Tu as terminé la campagne de qualifications des Diablotins avec la bagatelle de six buts en huit matches, ce qui fait de toi le meilleur buteur de l’équipe. Ça t’ennuie quand tu entends qu’on dit que la Belgique de demain ne compte pas de véritable attaquant. Tu as parfois l’impression d’être sous-estimé?

OPENDA: Bien sûr que je constate que ce n’est pas souvent mon nom qui revient le plus quand on évoque l’avenir. Sûrement qu’il y a des gens qui me sous-estiment. Des coaches, des journalistes, des supporters. Si les gens ne croient pas en moi, c’est à moi de faire en sorte de les faire changer d’opinion. Je suis prêt à saisir chaque occasion qui me sera présentée pour cela.

On te réduit aussi souvent à un joueur seulement taillé pour opérer en contre. Certains disent que c’est pour ça que tu avais été si bon lors de la double confrontation contre l’Allemagne avec les Diablotins. Tu penses que tu as les qualités pour t’imposer dans une équipe dominante?

OPENDA : Si la question, c’est de savoir si j’ai d’autres atouts que ma vitesse, la réponse est oui. Aux Pays-Bas, on est considéré comme une équipe dominante et je m’éclate. On joue en 3-5-2 et ça me permet de beaucoup travailler mes points faibles. En plus d’avoir la vitesse et la puissance, j’ai développé d’autres qualités ces derniers mois. Je crois que je me suis surtout beaucoup amélioré dans mon jeu dos au but. Aujourd’hui, je peux garder un ballon, le faire tourner, bouger, donner, je suis plus à l’aise dans le jeu en déviation aussi. À Bruges, il ne faut pas oublier que c’était mes tout débuts. Je venais des U21 où c’était facile. Je mangeais tout le monde. À la limite, à l’époque, je n’avais même pas besoin de travailler sur les aspects moins forts de mon jeu. Maintenant que je suis en contact chaque semaine avec des joueurs d’expérience, j’apprends beaucoup.
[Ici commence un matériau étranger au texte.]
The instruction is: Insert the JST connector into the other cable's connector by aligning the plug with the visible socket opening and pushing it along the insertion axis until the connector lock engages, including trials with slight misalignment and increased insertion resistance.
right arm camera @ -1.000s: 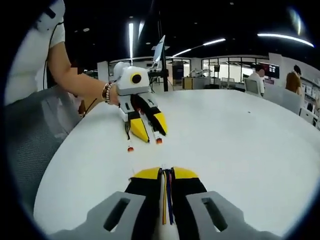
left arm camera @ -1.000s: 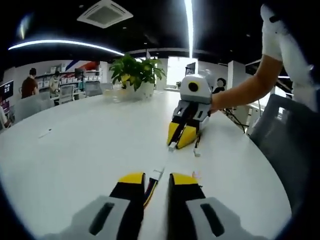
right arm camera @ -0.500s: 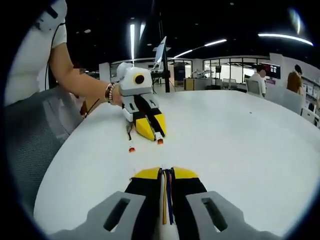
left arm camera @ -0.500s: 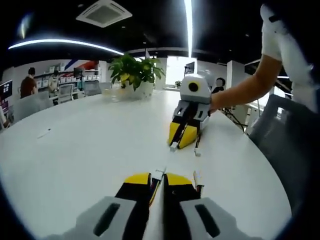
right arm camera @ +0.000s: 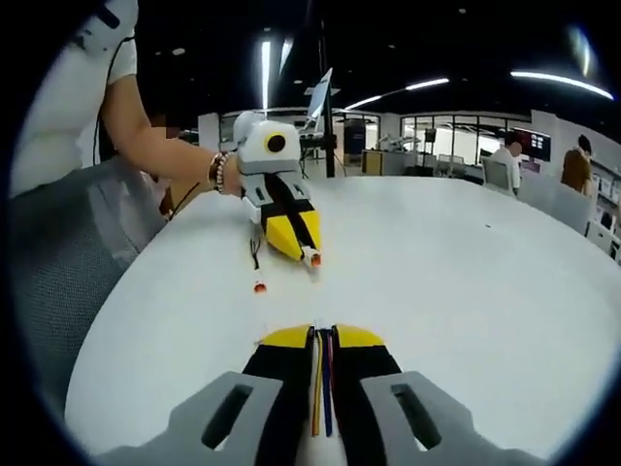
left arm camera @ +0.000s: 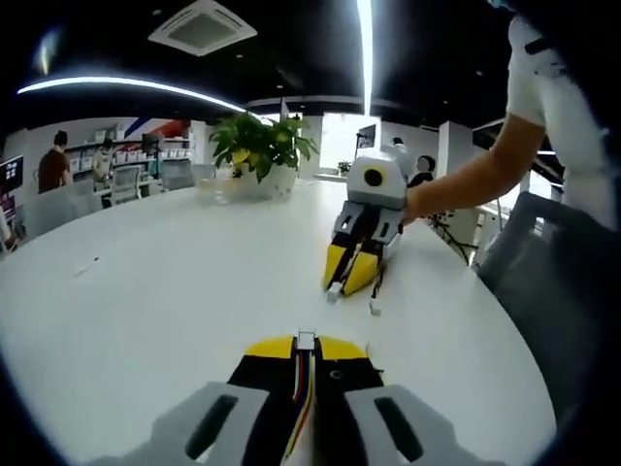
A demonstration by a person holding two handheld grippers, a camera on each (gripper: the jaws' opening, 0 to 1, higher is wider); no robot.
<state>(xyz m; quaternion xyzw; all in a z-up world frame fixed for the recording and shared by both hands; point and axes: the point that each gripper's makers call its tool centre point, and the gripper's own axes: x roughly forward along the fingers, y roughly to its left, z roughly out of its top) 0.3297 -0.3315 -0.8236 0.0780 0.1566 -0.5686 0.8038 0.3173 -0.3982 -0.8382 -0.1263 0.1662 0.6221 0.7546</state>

« Leko pourrait lutter pour le titre n’importe où »

Ce week-end, c’est un peu le « Loïs Opendaico » puisque l’Antwerp d’Ivan Leko reçoit le Club Bruges de Philippe Clement. À qui va l’avantage tactique selon toi?

LOÏS OPENDA: Vu que le match est à Anvers, je donne l’avantage à Leko, même si ça risque évidemment de se jouer sur des détails. Mais c’est tellement dur d’aller jouer là-bas que je pense que l’avantage du terrain peut faire une différence. Pour moi, c’était le déplacement le plus difficile en tout cas. Et puis Leko connaît bien le système de Clement, il connaît surtout encore très bien la majorité des joueurs du Club. Je crois que ça va être difficile pour Bruges. Et puis, Ivan Leko, c’est un coach très intelligent, avec un gros caractère. J’ai l’impression que tu pourrais lui donner n’importe quelle équipe dans n’importe quel championnat, il serait capable de la faire lutter pour le titre. Je suis vraiment content pour lui et son staff pour tout ce qu’ils font de bien avec l’Antwerp. Mais je reste bien sûr, le premier supporter du Club Bruges.

Tu as eu un retour du Club depuis le début de saison?

OPENDA : Oui, je suis régulièrement en contact avec les coaches. Avec Maarten Martens, à qui on a plus spécifiquement demandé de me suivre, et Roel Vaeyens. Avec eux, j’ai des débriefs réguliers de mes matches, mais Philippe Clement m’a félicité une fois aussi après l’un de mes buts. C’est la preuve qu’on me suit, que je compte encore pour le Club, même si actuellement, je suis focalisé à 150% sur ma saison ici, aux Pays-Bas. Pour le reste, on a décidé de faire le bilan en fin de saison.